**Assignment**.
The listing must be reproduced in full, exactly as it stands.

**Dataset excerpt**.

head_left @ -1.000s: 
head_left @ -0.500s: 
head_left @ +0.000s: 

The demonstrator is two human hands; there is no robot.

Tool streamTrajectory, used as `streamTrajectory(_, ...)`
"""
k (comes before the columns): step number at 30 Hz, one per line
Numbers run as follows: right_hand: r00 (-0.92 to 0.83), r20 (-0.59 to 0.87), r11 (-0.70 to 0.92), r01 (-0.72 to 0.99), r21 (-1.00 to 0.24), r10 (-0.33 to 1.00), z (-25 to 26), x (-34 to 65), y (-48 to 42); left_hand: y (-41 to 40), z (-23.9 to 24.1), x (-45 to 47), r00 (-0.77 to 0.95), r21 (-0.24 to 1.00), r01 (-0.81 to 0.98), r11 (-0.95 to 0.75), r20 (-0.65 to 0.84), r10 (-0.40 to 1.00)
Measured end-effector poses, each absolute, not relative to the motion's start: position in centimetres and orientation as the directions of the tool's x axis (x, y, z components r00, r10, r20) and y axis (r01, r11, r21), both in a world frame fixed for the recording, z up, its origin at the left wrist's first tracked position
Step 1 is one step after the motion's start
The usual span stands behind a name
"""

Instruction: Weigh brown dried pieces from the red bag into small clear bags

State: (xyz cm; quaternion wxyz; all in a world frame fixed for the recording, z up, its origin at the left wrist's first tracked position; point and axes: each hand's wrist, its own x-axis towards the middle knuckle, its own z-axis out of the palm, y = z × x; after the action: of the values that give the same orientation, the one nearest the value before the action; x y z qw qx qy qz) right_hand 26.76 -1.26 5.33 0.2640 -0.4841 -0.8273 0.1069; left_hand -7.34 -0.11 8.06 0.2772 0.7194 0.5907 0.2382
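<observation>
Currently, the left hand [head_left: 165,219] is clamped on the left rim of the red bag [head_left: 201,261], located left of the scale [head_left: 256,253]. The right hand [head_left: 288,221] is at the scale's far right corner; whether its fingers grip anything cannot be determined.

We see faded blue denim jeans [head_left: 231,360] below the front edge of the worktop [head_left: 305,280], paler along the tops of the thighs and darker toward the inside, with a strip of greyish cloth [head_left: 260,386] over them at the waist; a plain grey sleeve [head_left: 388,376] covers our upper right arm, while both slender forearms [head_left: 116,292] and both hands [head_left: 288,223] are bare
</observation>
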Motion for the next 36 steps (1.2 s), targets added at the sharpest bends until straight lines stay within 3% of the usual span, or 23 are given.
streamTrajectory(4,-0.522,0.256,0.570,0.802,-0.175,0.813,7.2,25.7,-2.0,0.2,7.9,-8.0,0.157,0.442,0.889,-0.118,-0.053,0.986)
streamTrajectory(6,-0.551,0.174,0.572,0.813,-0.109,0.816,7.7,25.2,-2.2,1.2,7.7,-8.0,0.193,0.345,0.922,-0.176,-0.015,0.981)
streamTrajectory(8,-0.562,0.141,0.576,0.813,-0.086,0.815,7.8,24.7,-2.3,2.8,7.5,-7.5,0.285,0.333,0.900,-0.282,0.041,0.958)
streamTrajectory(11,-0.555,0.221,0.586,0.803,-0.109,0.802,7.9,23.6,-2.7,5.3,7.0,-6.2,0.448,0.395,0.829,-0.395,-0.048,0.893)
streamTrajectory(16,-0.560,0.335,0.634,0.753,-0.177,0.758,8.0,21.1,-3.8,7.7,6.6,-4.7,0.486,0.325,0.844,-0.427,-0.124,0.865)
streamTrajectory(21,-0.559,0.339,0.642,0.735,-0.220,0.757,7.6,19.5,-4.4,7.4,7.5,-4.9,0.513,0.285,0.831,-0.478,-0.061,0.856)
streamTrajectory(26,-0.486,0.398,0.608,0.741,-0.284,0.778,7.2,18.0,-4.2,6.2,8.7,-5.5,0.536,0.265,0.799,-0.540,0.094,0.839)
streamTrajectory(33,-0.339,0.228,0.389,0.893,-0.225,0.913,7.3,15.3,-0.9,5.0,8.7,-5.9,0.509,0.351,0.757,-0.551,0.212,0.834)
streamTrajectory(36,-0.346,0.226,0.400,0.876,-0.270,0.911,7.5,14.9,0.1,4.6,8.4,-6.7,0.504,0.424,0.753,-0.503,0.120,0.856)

**Response below**.
head_left @ -1.000s: 
head_left @ -0.500s: 
head_left @ +0.000s: 

The demonstrator is two human hands; there is no robot.

Tool streamTrajectory, used as `streamTrajectory(_, ...)`
"""
k (comes before the columns): step number at 30 Hz, one per line
Numbers run as follows: right_hand: r00 (-0.92 to 0.83), r20 (-0.59 to 0.87), r11 (-0.70 to 0.92), r01 (-0.72 to 0.99), r21 (-1.00 to 0.24), r10 (-0.33 to 1.00), z (-25 to 26), x (-34 to 65), y (-48 to 42); left_hand: y (-41 to 40), z (-23.9 to 24.1), x (-45 to 47), r00 (-0.77 to 0.95), r21 (-0.24 to 1.00), r01 (-0.81 to 0.98), r11 (-0.95 to 0.75), r20 (-0.65 to 0.84), r10 (-0.40 to 1.00)
Measured end-effector poses, each absolute, not relative to the motion's start: position in centimetres and orientation as the directions of the tool's x axis (x, y, z components r00, r10, r20) and y axis (r01, r11, r21), both in a world frame fixed for the recording, z up, its origin at the left wrist's first tracked position
Step 1 is one step after the motion's start
The usual span stands behind a name
"""

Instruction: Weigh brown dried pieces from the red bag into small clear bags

State: (xyz cm; quaternion wxyz; all in a world frame fixed for the recording, z up, its origin at the left wrist's first tracked position; point and axes: each hand's wrist, its own x-axis towards the middle knuckle, its own z-axis out of the palm, y = z × x; after the action: of the values that give the same orientation, the one nearest the value before the action; x y z qw qx qy qz) right_hand 26.76 -1.26 5.33 0.2640 -0.4841 -0.8273 0.1069; left_hand -7.34 -0.11 8.06 0.2772 0.7194 0.5907 0.2382
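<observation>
Currently, the left hand [head_left: 165,219] is clamped on the left rim of the red bag [head_left: 201,261], located left of the scale [head_left: 256,253]. The right hand [head_left: 288,221] is at the scale's far right corner; whether its fingers grip anything cannot be determined.

We see faded blue denim jeans [head_left: 231,360] below the front edge of the worktop [head_left: 305,280], paler along the tops of the thighs and darker toward the inside, with a strip of greyish cloth [head_left: 260,386] over them at the waist; a plain grey sleeve [head_left: 388,376] covers our upper right arm, while both slender forearms [head_left: 116,292] and both hands [head_left: 288,223] are bare
</observation>
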Motion for the next 36 steps (1.2 s), targets added at the sharpest bends until straight lines stay within 3% of the usual span, or 23 are given.
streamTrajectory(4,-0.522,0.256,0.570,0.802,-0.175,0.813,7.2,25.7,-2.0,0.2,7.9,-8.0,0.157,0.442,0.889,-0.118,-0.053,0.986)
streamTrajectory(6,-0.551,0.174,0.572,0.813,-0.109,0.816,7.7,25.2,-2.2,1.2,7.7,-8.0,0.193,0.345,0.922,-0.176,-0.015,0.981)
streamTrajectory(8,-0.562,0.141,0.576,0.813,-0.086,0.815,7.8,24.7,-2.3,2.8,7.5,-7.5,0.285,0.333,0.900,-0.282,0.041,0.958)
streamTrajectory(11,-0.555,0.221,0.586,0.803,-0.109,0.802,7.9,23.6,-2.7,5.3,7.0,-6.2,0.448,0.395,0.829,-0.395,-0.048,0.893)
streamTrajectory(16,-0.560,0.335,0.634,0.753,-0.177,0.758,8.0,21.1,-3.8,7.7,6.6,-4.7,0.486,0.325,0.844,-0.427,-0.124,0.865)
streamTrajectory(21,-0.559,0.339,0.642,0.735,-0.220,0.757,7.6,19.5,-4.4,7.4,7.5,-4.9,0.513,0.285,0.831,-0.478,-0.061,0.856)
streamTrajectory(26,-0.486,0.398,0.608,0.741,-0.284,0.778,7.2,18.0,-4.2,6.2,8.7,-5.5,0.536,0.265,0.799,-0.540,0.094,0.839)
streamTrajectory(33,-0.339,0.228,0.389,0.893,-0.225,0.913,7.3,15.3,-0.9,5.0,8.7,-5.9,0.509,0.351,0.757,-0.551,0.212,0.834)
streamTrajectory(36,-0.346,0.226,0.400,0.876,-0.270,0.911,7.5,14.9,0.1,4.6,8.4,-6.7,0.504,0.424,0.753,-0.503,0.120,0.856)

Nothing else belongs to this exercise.